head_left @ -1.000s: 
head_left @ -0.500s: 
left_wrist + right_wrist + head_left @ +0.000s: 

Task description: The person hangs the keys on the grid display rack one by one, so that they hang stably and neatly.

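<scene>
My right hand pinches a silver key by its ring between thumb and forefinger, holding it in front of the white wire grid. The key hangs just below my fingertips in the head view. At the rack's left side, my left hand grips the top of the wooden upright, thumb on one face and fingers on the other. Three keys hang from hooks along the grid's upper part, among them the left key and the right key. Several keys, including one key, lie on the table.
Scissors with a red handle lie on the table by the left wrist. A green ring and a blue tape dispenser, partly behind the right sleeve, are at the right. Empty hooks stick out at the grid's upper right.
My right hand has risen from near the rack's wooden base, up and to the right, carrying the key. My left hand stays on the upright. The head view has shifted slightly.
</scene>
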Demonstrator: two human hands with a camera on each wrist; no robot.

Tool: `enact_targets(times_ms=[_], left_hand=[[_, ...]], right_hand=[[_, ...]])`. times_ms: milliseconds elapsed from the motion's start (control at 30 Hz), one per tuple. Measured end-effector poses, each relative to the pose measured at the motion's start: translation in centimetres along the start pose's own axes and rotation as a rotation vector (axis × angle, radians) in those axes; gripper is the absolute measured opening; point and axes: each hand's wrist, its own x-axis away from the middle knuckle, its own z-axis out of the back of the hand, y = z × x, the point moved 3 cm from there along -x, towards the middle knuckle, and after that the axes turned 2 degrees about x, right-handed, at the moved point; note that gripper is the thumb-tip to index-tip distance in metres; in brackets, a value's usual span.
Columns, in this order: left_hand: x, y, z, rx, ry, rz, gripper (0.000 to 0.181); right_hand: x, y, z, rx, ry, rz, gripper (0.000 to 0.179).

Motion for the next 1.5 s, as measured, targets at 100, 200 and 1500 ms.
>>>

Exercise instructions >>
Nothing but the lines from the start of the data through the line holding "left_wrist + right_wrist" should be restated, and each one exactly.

Exercise answer >>
head_left @ -1.000s: 
head_left @ -0.500s: 
left_wrist + right_wrist + head_left @ +0.000s: 

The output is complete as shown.